Triglycerides (TG) Level	From enrollment to the end of treatment at 12 weeks	Triglyceride (TG) levels will be assessed through fasting blood samples taken before and after the 12-week intervention. Samples will be processed using standardized laboratory techniques. TG is measured in mg/dL and high levels are associated with increased risk for metabolic and cardiovascular conditions. This outcome measures the change in TG levels between baseline and the end of the study.
High-Density Lipoprotein Cholesterol (HDL-C) Level	From enrollment to the end of treatment at 12 weeks	HDL-C will be measured in serum obtained from fasting venous blood samples collected at baseline and 12 weeks. HDL-C is commonly known as "good" cholesterol due to its protective effect against cardiovascular disease. Standard enzymatic methods will be used for quantification. The change in HDL-C from baseline to post-intervention will be analyzed.
Low-Density Lipoprotein Cholesterol (LDL-C) Level	From enrollment to the end of treatment at 12 weeks	LDL-C will be measured from fasting blood samples collected at the beginning and end of the 12-week intervention. LDL-C, often referred to as "bad" cholesterol, is a key risk factor for atherosclerosis and cardiovascular disease. The value will be determined using direct measurement or calculation by the Friedewald formula. Results will be reported in mg/dL, and changes from baseline to week 12 will be evaluated.

Secondary Outcome Measures

Name	Time	Method
Systolic and Diastolic Blood Pressure and Pulse Pressure (mmHg)	From enrollment to the end of treatment at 12 weeks	Resting systolic blood pressure (SBP), diastolic blood pressure (DBP), and pulse pressure (PP = SBP - DBP) will be measured using an automated upper-arm blood pressure monitor (e.g., Omron HEM-7136). Participants will rest quietly in a seated position for at least 5 minutes before three measurements are taken on the right arm. The average of the three readings will be recorded.
Pulse Wave Velocity (m/s)	From enrollment to the end of treatment at 12 weeks	Carotid-femoral pulse wave velocity (cfPWV), an indicator of arterial stiffness and vascular function, will be measured using a validated device (e.g., Complior Analyse). Measurements will be taken while participants are in the supine position after 10 minutes of rest.
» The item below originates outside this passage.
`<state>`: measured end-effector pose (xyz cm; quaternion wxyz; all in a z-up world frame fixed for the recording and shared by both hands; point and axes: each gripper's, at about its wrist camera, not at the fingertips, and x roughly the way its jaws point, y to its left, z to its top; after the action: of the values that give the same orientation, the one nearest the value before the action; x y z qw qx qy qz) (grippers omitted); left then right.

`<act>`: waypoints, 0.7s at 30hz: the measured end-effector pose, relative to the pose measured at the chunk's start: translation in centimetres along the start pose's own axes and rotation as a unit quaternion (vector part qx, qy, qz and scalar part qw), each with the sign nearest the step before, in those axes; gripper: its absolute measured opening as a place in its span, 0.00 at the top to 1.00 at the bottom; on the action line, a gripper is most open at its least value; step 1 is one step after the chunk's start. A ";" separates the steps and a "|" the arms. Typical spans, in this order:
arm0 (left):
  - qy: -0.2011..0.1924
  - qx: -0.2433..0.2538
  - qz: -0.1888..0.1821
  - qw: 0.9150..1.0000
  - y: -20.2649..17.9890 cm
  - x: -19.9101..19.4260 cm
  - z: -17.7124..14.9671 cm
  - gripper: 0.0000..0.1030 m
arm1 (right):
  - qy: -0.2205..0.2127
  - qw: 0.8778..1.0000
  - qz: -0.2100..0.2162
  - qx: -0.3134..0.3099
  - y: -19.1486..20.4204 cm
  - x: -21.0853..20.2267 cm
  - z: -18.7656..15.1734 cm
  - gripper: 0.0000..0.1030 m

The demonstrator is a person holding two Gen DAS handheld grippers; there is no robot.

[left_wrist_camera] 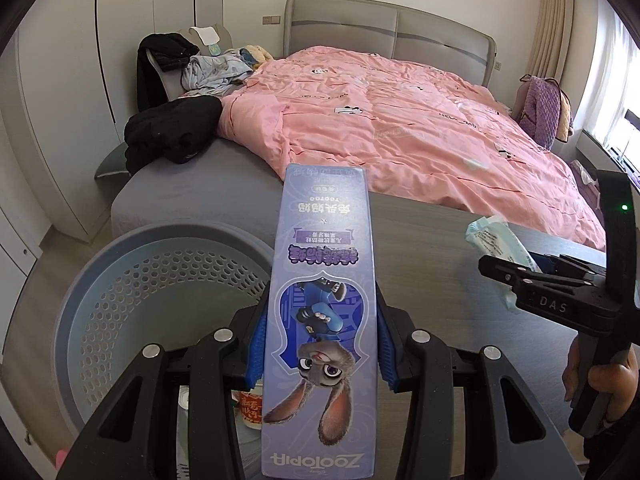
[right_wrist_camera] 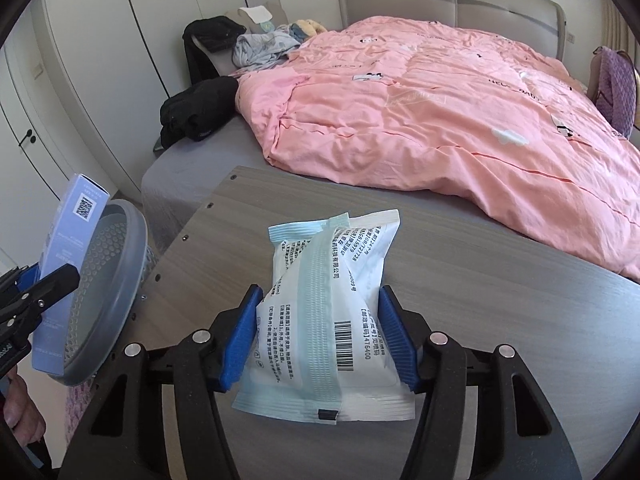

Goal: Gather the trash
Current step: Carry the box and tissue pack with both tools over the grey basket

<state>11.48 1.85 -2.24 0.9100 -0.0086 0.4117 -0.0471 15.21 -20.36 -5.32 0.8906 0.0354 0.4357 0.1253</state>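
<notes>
Both two-finger grippers are closed on trash. Between the blue pads of the left gripper point(left_wrist_camera: 320, 344) a tall lilac cardboard box printed with an upside-down cartoon rabbit point(left_wrist_camera: 322, 320) is clamped by its long sides, its far end tipped away towards the bed. Just to its left, a round grey perforated plastic waste basket point(left_wrist_camera: 168, 280) is seen beside the table's left edge; a red-and-white cup point(left_wrist_camera: 251, 410) is glimpsed at its bottom. The right gripper point(right_wrist_camera: 318, 340) is pressed against a crumpled white and pale-blue plastic wrapper with black print and a barcode point(right_wrist_camera: 328, 312), which is held above the grey wood-grain table top point(right_wrist_camera: 500, 320). A hand point(left_wrist_camera: 604, 380) is wrapped around that gripper's black handle at the right. Beyond the table, a bed with a rumpled pink quilt point(right_wrist_camera: 440, 112) is spread, and black clothes point(left_wrist_camera: 172, 132) are heaped at its left.
</notes>
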 end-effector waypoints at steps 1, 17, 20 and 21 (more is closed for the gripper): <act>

Higher values indicate increased arterial stiffness.
Ankle-Brachial Index (ABI)	From enrollment to the end of treatment at 12 weeks	ABI is calculated as the ratio of the systolic blood pressure at the ankle (posterior tibial artery) to that in the arm (brachial artery), using a handheld Doppler ultrasound device. Measurements will be taken bilaterally (left and right sides), and the lower of the two values will be used for analysis.; ABI values typically range from 0.00 to 2.00, with higher scores indicating better arterial perfusion.; Values below 0.90 may indicate peripheral arterial disease (PAD), while values above 1.30 may suggest arterial stiffness or calcification.
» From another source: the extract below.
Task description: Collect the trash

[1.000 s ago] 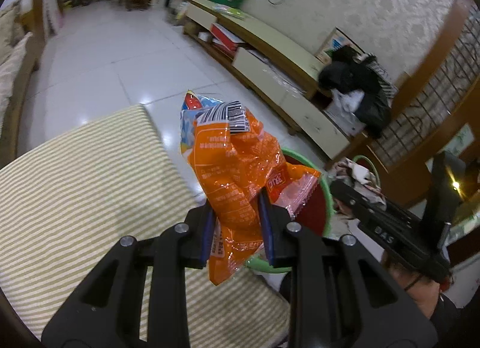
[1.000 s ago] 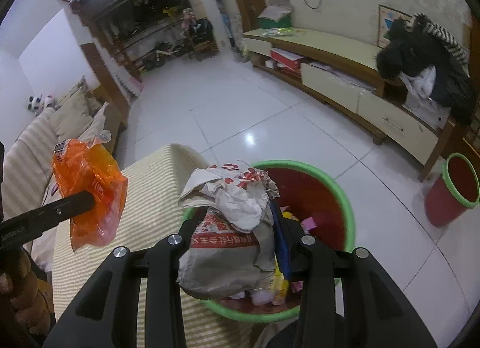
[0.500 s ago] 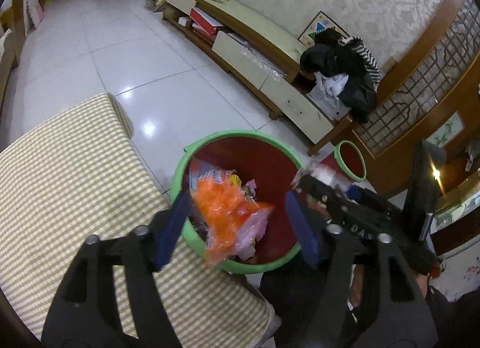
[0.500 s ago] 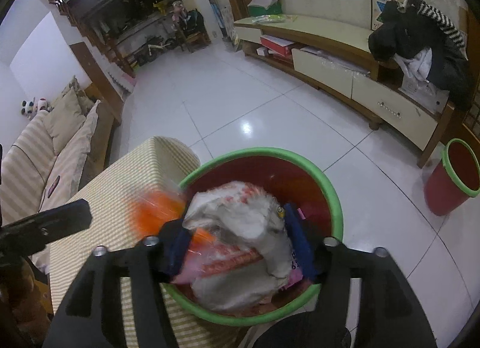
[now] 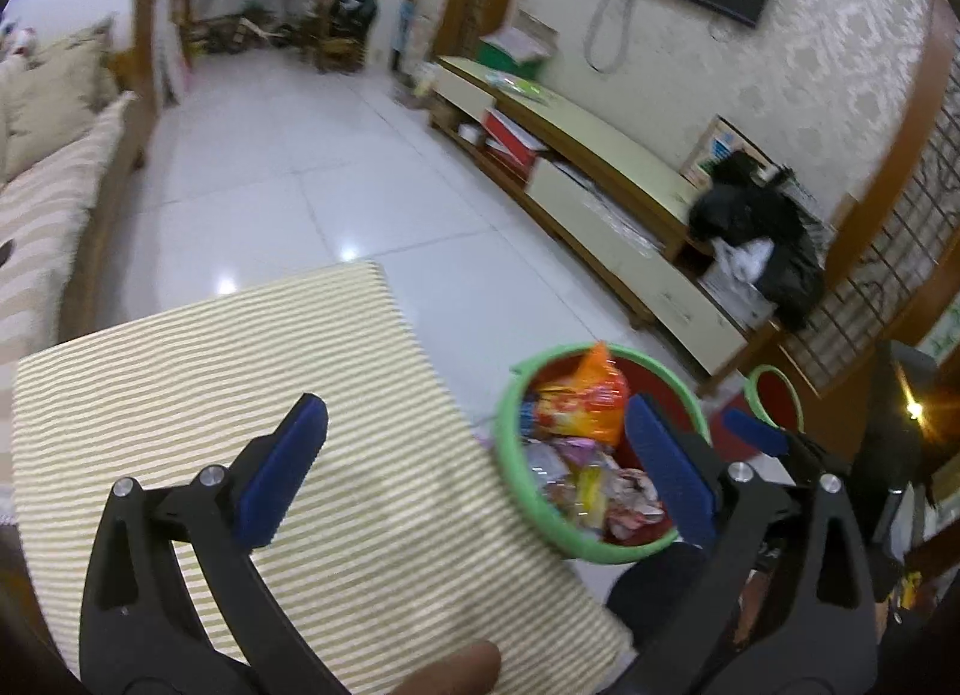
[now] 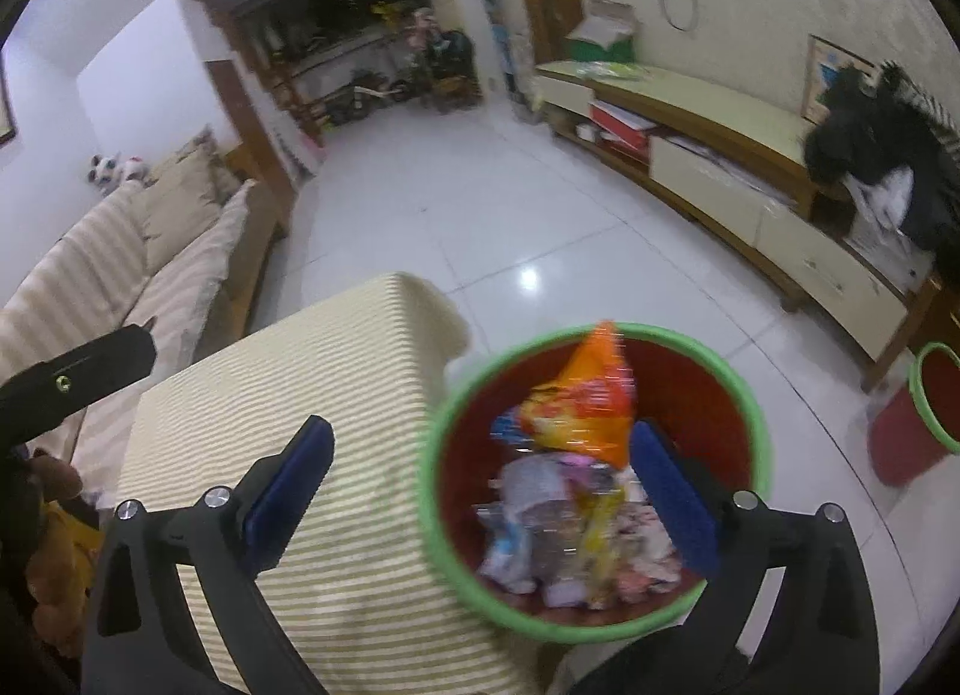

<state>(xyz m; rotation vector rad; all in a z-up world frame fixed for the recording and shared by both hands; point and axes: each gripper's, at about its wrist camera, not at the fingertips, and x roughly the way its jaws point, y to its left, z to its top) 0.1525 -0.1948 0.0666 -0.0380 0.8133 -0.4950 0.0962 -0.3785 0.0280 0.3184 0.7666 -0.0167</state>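
Wrappers dropped into bin (image 6: pixel 747 389), left tool (image 5: pixel 474 470), right tool (image 6: pixel 480 482) opening, empty.

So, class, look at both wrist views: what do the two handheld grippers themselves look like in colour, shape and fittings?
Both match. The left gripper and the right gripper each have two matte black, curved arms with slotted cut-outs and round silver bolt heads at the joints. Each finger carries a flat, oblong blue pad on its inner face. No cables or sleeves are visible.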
Cardiorespiratory Fitness - Maximal Oxygen Uptake (VO2max)	From enrollment to the end of treatment at 12 weeks	VO2max will be assessed via a graded exercise treadmill test using the Bruce protocol. Participants will wear a metabolic analyzer (e.g., Cortex MetaLyzer 3B) to measure oxygen consumption. The highest VO2 achieved before exhaustion will be recorded.
Peak Exercise Heart Rate (bpm)	From enrollment to the end of treatment at 12 weeks	Heart rate at maximal effort during the Bruce treadmill test will be continuously monitored using a chest-worn heart rate monitor (e.g., Polar H10). The peak value during the test will be used for analysis.